Filed 2/22/22 Hanson v. Wells Fargo Bank CA2/4
    NOT TO BE PUBLISHED IN THE OFFICIAL REPORTS

California Rules of Court, rule 8.1115(a), prohibits courts and parties from citing or relying on opinions not
certified for publication or ordered published, except as specified by rule 8.1115(a). This opinion has not
been certified for publication or ordered published for purposes of rule 8.1115(a).

 IN THE COURT OF APPEAL OF THE STATE OF CALIFORNIA

                          SECOND APPELLATE DISTRICT

                                         DIVISION FOUR

   IRENE HANSON,                                                       B314545
         Plaintiff and Appellant,                                      (Los Angeles County
          v.                                                           Super. Ct. No.
                                                                       20STCV32556)
   WELLS FARGO BANK,

          Defendant and Respondent.

       APPEAL from an order of the Superior Court of Los
 Angeles County, Terry A. Green, Judge. Affirmed.
       Peter Borenstein for Plaintiff and Appellant.
       Severson & Werson, Jan T. Chilton and Kerry W. Franich
 for Defendant and Respondent.
            _______________________________________
                        INTRODUCTION

      Plaintiff and appellant Irene Hanson appeals from the trial
court’s order granting the motion of defendant and respondent
Wells Fargo Bank, N.A. (Wells Fargo) to enforce a settlement
agreement under Code of Civil Procedure section 664.6. 1 Hanson
principally contends the settlement agreement is unenforceable
because she withdrew her acceptance before an agreement was
formed. For the reasons discussed below, we affirm.

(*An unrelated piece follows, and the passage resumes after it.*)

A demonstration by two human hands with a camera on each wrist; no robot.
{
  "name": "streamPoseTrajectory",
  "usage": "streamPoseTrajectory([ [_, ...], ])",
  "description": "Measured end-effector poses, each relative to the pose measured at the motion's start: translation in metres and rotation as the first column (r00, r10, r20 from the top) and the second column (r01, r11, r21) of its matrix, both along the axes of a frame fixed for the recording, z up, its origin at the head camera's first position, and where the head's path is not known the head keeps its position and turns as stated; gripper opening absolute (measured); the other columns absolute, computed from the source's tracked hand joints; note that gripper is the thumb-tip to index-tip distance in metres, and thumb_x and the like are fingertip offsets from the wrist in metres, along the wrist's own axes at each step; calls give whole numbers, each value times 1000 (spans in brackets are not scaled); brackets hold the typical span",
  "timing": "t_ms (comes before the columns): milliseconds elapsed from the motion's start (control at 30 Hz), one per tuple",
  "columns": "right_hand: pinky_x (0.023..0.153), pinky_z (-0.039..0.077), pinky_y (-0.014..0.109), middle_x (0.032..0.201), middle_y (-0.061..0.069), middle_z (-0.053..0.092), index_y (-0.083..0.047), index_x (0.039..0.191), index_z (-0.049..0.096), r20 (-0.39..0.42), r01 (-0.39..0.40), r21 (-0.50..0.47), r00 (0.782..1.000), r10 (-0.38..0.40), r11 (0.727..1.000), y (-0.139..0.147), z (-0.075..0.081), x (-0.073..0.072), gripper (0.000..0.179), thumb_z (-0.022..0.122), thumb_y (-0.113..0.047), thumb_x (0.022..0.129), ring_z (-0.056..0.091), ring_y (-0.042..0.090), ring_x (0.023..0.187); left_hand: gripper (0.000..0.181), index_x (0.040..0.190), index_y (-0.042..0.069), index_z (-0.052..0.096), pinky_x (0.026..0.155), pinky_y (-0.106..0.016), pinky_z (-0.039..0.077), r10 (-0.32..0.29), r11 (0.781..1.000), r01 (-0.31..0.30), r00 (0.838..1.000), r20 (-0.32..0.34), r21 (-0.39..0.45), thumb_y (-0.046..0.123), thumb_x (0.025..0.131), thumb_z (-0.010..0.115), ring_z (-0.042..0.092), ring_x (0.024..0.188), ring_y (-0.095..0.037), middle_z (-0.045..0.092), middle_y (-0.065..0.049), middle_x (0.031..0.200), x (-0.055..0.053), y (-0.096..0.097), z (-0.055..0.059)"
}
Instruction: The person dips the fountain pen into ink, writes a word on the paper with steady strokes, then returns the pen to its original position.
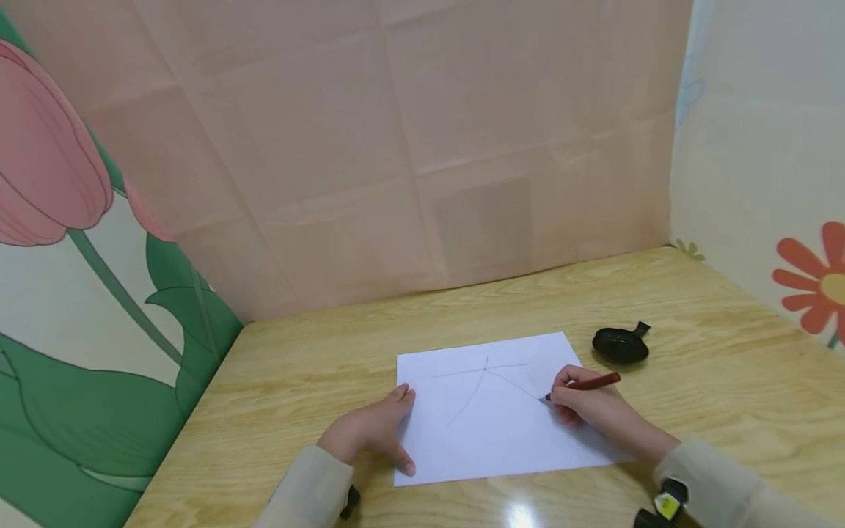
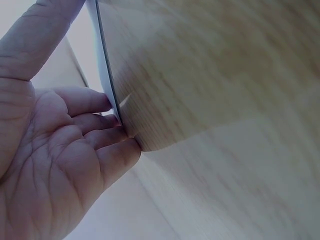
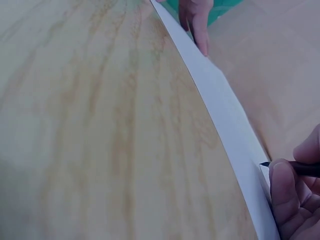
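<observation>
A white sheet of paper [image 1: 488,440] lies on the wooden table, with a few thin pencil-like strokes near its top. My right hand [image 1: 587,400] pinches a dark red pen [image 1: 602,381], its tip touching the paper at the lower end of a slanting stroke. In the right wrist view the pen's dark tip [image 3: 265,164] shows beside the thumb. My left hand [image 1: 376,429] rests on the sheet's left edge, thumb and fingers spread. The left wrist view shows that palm [image 2: 55,150] with its fingertips down at the edge of the paper.
A small black pan-shaped dish [image 1: 620,346] with a short handle stands beyond the paper's right corner. A pinkish-beige sheet [image 1: 396,147] hangs behind the wooden table [image 1: 297,352]. Flower-painted walls [image 1: 759,147] rise at both sides.
</observation>
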State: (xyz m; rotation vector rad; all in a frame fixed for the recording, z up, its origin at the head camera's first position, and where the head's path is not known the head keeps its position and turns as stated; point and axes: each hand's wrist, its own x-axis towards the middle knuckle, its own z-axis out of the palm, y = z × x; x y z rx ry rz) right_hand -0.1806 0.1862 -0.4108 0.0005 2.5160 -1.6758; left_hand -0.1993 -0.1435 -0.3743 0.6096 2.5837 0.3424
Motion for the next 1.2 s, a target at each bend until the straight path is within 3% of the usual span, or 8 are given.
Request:
streamPoseTrajectory([
  [733, 41, 34, 21, 56, 1, 48, -3, 79, 51, 31, 81, -43, 996, -80, 996, 2, 4, 3, 4, 52, -7, 80, 42, 11, 47, 113, 146, 1, 20, 113, -41, 20, -9, 1000, 9, 1000, 0, -11, 36, 60, 84, 13, 142, -27, 11, -16, 155, 0, 0, 0],
  [933, 41, 36, 22, 57, 1, 49, -3, 81, 51, 34, 77, -32, 996, -76, 996, 2, 5, 4, 5, 53, -8, 82, 43, 12, 48, 113, 147, 1, 20, 113, -41, 20, -1, 1000, 1, 1000, 3, -17, 36, 60, 84, 12, 142, -26, 10, -15, 155, 0, 1, 1],
  [1200, 51, 44, 25, 66, 4, 53, 1, 90, 51, -13, 54, -117, 998, -56, 992, 11, -1, 4, 12, 54, -10, 89, 51, 14, 58, 113, 146, 0, 20, 113, -41, 19, -8, 1000, 8, 1000, 1, -8, 36, 60, 84, 12, 142, -27, 10, -17, 154, 0, -1, 0],
])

       FACTUAL AND PROCEDURAL BACKGROUND
       Hanson filed a complaint against Wells Fargo alleging it
failed to comply with a bank levy relating to a judgment Hanson
previously obtained. After Wells Fargo answered the complaint,
its counsel offered to settle the case for $900. Hanson’s counsel
accepted the offer and requested a draft settlement agreement.
Wells Fargo provided the requested draft, and Hanson’s counsel
sent back a copy of the agreement executed by Hanson. Wells
Fargo signed the agreement one week later.
       Paragraph 2 of the settlement agreement provides, in
relevant part: “Wells Fargo shall pay to [Hanson] the one-time
total sum of nine hundred dollars ($900.00) (the “Settlement
Payment”). The Settlement Payment shall be made by check
made payable to “Irene Hanson” and be sent via overnight mail to
[Hanson]’s counsel . . . within thirty (30) days after receipt of an
executed copy of this Agreement and a valid, fully-executed and
dated IRS W 9 Form (revised Oct. 2018) from both [Hanson] and
[Hanson]’s counsel. Paragraph 3 states: “In consideration of the

1    All further undesignated statutory references are to the
Code of Civil Procedure.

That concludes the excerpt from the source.